Si collega a Twitter per scoprire se @Simo69 sta cinguettando o lo ha fatto.

«Nessun trillo da quando è arrivata a NY!» impreca sottovoce. «Nessun passaggio in rete! Muta e invisibile! Porca cagna! Eppure… vuoi che sia alloggiata in una topaia senza internet? No, lei evita, non vuole essere intercettata! È furba quella troietta, ma quando era a casa, aveva sempre la webcam puntata tra le gambe! E raccontava delle scopate con gli amici! E io solo a sbavare e masturbarmi! Si divertiva a eccitarmi, perché si sentiva al sicuro. Se solo si collegasse, scoprirei in un baleno da dove sta navigando e zac! piomberei subito a prenderla in consegna. Non sono mai riuscito ad adescare una donna europea per scoparmela. Solo siliconate americane o canadesi, che non ti danno nessuna emozione. Tutte sfondate dall’uso del dildo. Con loro pare di navigare nel deserto al buio. Puah! Che schifo!»

Deluso si alza per prepararsi un caffè e una nuova canna.

«Fumo troppo! Dovrò limitarmi o finirò male!» strepita mentre arrotola la bustina. «Però sono troppo nervoso. Quella cagna mi ha stregato».

Guarda l’ora: sono le sei p.m. E da due ore si trova rinchiuso in quel buco che chiama appartamento. Due stanze più i servizi per quasi 600 dollari al mese. Una donna a ore gli tiene ordinate le due camere.

Si guarda intorno e scrolla la testa. “Fa schifo! Devo cambiare Shelly, perché a malapena si nota che ha pulito. Va bene che la pago in natura, quella baldracca, ma non posso portarci nessuna donna qui. Scapperebbero subito per lo sporco che si annida in ogni angolo. Devo farci un bel discorso e allungarle qualche dollaro extra, ma deve cambiare registro”.

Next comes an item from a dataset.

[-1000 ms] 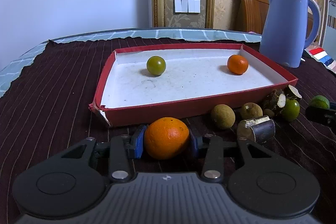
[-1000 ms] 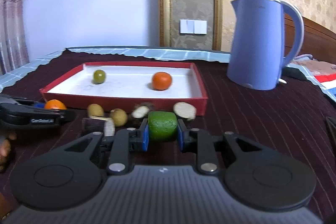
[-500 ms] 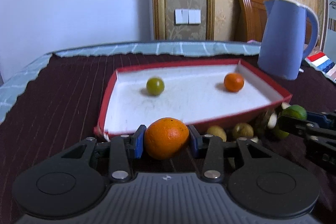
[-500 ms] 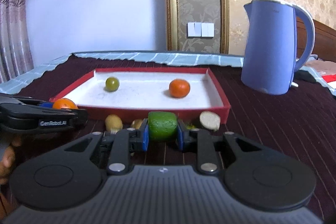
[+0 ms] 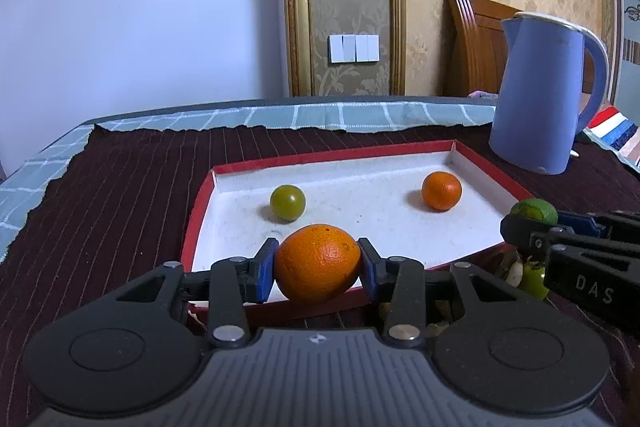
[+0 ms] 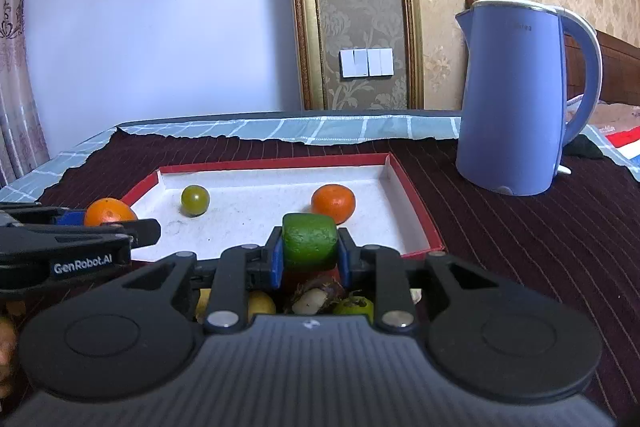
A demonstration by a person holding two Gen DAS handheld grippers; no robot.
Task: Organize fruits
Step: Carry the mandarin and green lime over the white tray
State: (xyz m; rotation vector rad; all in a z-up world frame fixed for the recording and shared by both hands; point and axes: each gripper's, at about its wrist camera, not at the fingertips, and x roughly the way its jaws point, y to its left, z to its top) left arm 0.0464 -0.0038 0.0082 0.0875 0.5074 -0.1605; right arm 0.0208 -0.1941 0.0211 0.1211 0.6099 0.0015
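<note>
L gripper [image 5: 318, 263] is clamped on an orange [image 5: 317, 262] held over the near rim of the red-walled tray [image 5: 199, 203], and R gripper [image 6: 309, 245] is clamped on a squashed-looking green citrus [image 6: 309, 240] at the tray's 5 o'clock side. Risk, in my judgement: both tools converge on one tray and could collide, or a round fruit released from height may roll into the small green fruit [image 5: 287, 202] at 10 o'clock or the mandarin [image 5: 441, 190] at 2 o'clock. Orange looks firm, pebbled, intact; more fruit waits on the cloth below the near wall.
</note>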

Però a Shelly non rinuncia, perché gli garantisce sesso settimanale per tutto l’anno. È una donna di colore di origini cubane di circa trentacinque anni, dalle forme rotonde come piacciono a lui e senza parti rifatte, sempre disponibile anche quando ha il ciclo. Non è bellissima, ma ci sa fare e lo soddisfa in tutto. Non c’è orifizio che non venga passato in rassegna con cura meticolosa. Al termine del servizio di pulizia si trattiene per la notte per il pagamento. Non ha mai capito perché abbia rinunciato a qualche dollaro in cambio di sesso.

Torna alla postazione per vedere se ci sono novità.

E subito si accende la lampadina. Adesso sa come scovare Simona.